Wednesday, November 30, 2011

Xen vs. KVM yet again

Interesting read on Baremetal vs. Xen vs. KVM benchmark

In short: Xen with HVM guests + PV drivers (that is, full virtualization mode with paravirtualised drivers, as opposed to paravirtualized mode) and KVM are equally effective. In some tests one was marginally faster, in some tests it was the other.

If you read my old posts, I was in favor of Xen for better performance of its PV (paravirtualized) guests and ability to run on older CPUs. Today all my boxes have hardware support for virtualization and I don't even use PV mode. While it's still slightly faster, it's not worth the additional complexity. If you've ever had a VM that failed to boot when PyGrub couldn't find the right kernel, you know what I mean. HVM + drivers/tools, that's the way to do it on any platform - be it Xen server or Virtualbox on a desktop.

Even shorter: virtualization platforms are so mature there's no real difference in performance or stability. For large installations, advanced features and management tools are the important factors. For one machine - familiarity and ease of use.

Friday, November 25, 2011

How to run a network monitoring station on a XenServer VM

I spent way too much time on this seemingly simple task, I hope someone will find this guide useful.

Network monitoring applications require a promiscous mode on a network interface. Easy on a physical machine, didn't work on XenServer. Interface inside a VM switched to promiscous mode, but the traffic was filtered before it reached VM. Only for a brief period I could see all the packets, then only broadcasts got through. Just like on the switch that's learning - that should have pointed me to the right answer.

Open VSwitch

I googled for a solution and found some (e.g. this one from Citrix), but nothing worked. Until I remembered that XenServer 6 uses Open VSwitch by default and all the answers I found were for earlier versions using bridging backend. Now it should be easy. VSwitch works like a high-end, configurable switch so I'll just put the right port into traffic mirroring mode, right? Wrong.

To configure Open VSwitch in XenServer you use a VSwitch Controller virtual appliance. Installation is simple - just download the file, open it with XenCenter and select a VM. Then configure an IP address if you don't use DHCP, point the web browser at it and enter a pool to use. At this point it complained it can't work with free XenServer license. Which Citrix failed to mention on their website.

The other solution

It's always good to have a backup plan. Mine was simple: set XenServer to use the old bridging code. I rejected it at first for two reasons:
- it requires a reboot,
- VSwitch has more features (which I didn't need at the moment, but I might one day) and should perform better.

After scheduling a downtime for VMs, I typed one simple command into a CLI:
xe-switch-network-backend bridge
Reboot and it's done.

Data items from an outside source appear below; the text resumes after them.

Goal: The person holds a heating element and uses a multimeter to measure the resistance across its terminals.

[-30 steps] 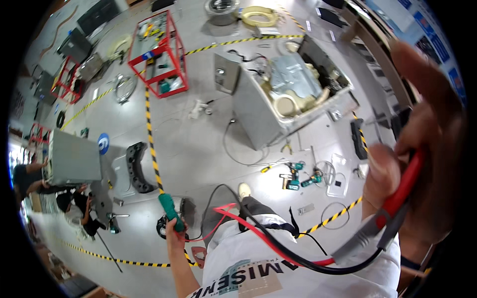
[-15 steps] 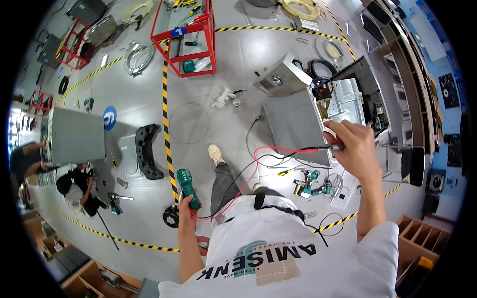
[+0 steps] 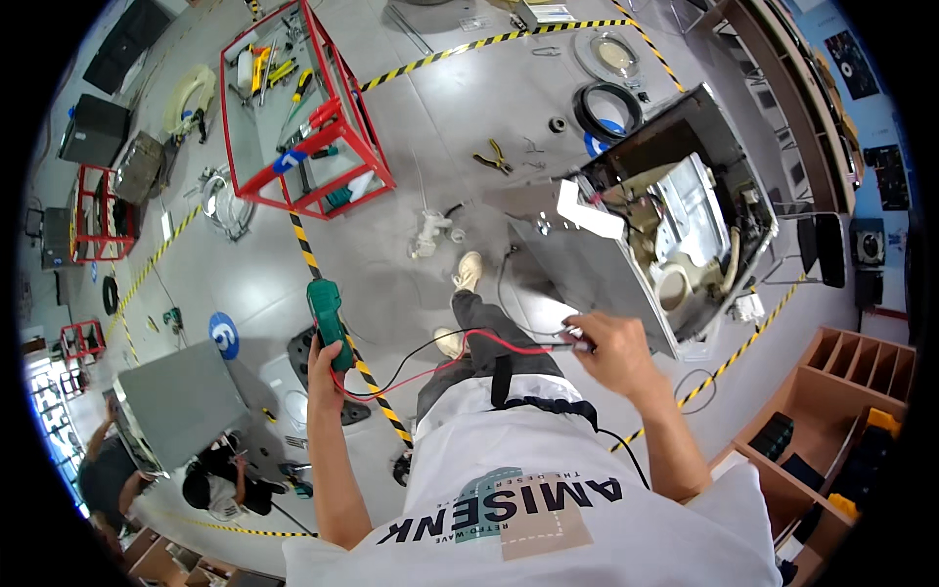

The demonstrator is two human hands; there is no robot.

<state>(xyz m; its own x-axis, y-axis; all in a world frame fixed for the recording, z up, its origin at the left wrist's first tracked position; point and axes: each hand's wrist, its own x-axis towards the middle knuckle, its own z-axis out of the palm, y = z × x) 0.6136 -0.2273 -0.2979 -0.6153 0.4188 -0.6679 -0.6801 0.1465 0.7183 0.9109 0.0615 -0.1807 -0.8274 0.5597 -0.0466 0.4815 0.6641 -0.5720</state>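
left grip (image 3: 323,360) holds a green meter (image 3: 328,309), right grip (image 3: 614,350) pinches probes (image 3: 572,341) beside the opened washer (image 3: 653,235) showing its drum.

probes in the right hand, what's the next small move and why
Probably carry the right hand and its probes up toward the opened appliance. The probe tips hang in the air short of its near panel, touching nothing, while the left hand holds the green meter upright, with red and black leads running between the two hands.
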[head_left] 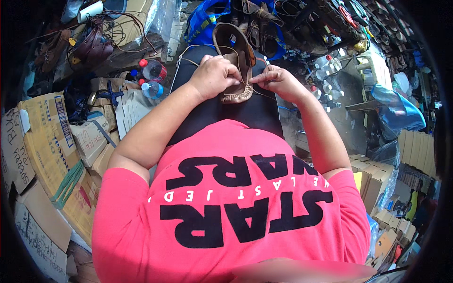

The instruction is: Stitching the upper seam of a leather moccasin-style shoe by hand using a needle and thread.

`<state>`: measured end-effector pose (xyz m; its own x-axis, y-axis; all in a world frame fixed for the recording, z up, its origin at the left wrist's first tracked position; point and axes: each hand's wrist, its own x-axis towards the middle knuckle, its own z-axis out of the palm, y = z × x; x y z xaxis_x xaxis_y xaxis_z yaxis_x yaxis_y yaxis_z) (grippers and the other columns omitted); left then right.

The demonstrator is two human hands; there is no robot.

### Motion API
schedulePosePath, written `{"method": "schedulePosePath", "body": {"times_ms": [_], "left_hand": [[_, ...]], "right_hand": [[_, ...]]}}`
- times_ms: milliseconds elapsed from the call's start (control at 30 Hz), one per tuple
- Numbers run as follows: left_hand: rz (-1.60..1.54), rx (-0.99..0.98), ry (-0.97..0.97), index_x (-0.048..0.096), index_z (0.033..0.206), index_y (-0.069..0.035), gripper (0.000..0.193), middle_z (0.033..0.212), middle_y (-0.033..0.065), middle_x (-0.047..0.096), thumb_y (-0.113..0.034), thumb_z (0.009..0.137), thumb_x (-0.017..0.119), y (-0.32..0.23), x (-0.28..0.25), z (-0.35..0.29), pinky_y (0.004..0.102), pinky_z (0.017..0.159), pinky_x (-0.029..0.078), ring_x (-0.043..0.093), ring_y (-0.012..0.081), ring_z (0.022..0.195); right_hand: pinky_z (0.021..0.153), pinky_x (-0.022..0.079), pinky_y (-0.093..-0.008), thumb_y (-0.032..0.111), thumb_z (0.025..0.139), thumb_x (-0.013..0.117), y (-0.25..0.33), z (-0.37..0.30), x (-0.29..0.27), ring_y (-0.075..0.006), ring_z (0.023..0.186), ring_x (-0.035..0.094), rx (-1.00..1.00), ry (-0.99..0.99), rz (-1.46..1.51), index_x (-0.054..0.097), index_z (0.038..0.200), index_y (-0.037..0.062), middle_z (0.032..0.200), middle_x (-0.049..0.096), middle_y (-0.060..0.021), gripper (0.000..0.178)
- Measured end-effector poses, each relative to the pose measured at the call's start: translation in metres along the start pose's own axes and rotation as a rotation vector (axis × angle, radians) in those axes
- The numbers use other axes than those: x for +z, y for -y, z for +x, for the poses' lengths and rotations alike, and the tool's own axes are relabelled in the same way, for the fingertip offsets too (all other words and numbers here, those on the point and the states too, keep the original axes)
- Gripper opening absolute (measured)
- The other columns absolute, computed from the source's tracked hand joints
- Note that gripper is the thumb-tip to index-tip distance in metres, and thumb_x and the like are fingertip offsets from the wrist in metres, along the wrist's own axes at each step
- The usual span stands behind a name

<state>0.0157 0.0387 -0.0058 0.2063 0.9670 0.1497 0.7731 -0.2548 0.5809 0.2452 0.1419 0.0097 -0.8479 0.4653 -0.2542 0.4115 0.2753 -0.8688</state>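
A brown leather moccasin (236, 97) lies across my dark-clad lap, its gathered toe seam towards me and its opening facing up. Over its left side, my left hand (214, 78) is closed, with thumb and fingertips pinched at a pale thread (241, 70) inside the shoe. The thread also loops out to the left, above that hand. At the right rim, my right hand (281, 82) is closed, its fingertips together against the seam. What those fingertips grip is too small to make out.
Capped plastic bottles (153, 89) stand to the left, and several more bottles (325, 70) to the right. Cardboard boxes (52, 137) are piled at the left. Beyond the shoe sits a blue bag (200, 21) beside more leather shoes (255, 33). Leather scraps and cords (94, 45) lie at the far left.
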Motion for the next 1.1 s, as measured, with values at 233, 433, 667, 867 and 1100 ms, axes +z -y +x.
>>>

You can check with 'cat /etc/xensource/network.conf' to be sure.

Forcing promiscous mode - the old way

Now all you have to do is put the right interfaces into promiscous mode. Interfaces - because you need to do it on both PIF and VIF (physical and virtual interface, one that connects to the real network and one that connects to VM). First, find the UUIDs of the interfaces with:
xe vif-list
xe pif-list
If you've got many VMs and NICs, you'll get a long list. You can try filtering, e.g. xe vif-list vm-name-label="My monitoring VM", see xe help vif-list for details. However, some filters didn't work for me. Once you have UUIDs, do:
xe pif-param-set uuid= other-config:promiscuous="true"
xe vif-param-set uuid= other-config:promiscuous="true"
Check if it worked:
xe pif-param-list uuid=
xe vif-param-list uuid=
Disconnect VIF from VM and connect it back:
xe vif-unplug uuid=
xe vif-plug uuid=
Note: unplug/plug only works if you have XenServer Tools installed. Otherwise reboot the VM.

Other possible ways

Some howtos for older XenServers used: brctl setageing xenbr0 0 (or whatever Xen bridging interface you use). I didn't need it, but you can try it if xe ...param-set fails.

I could probably configure VSwitch without Citrix controller appliance. I might one day.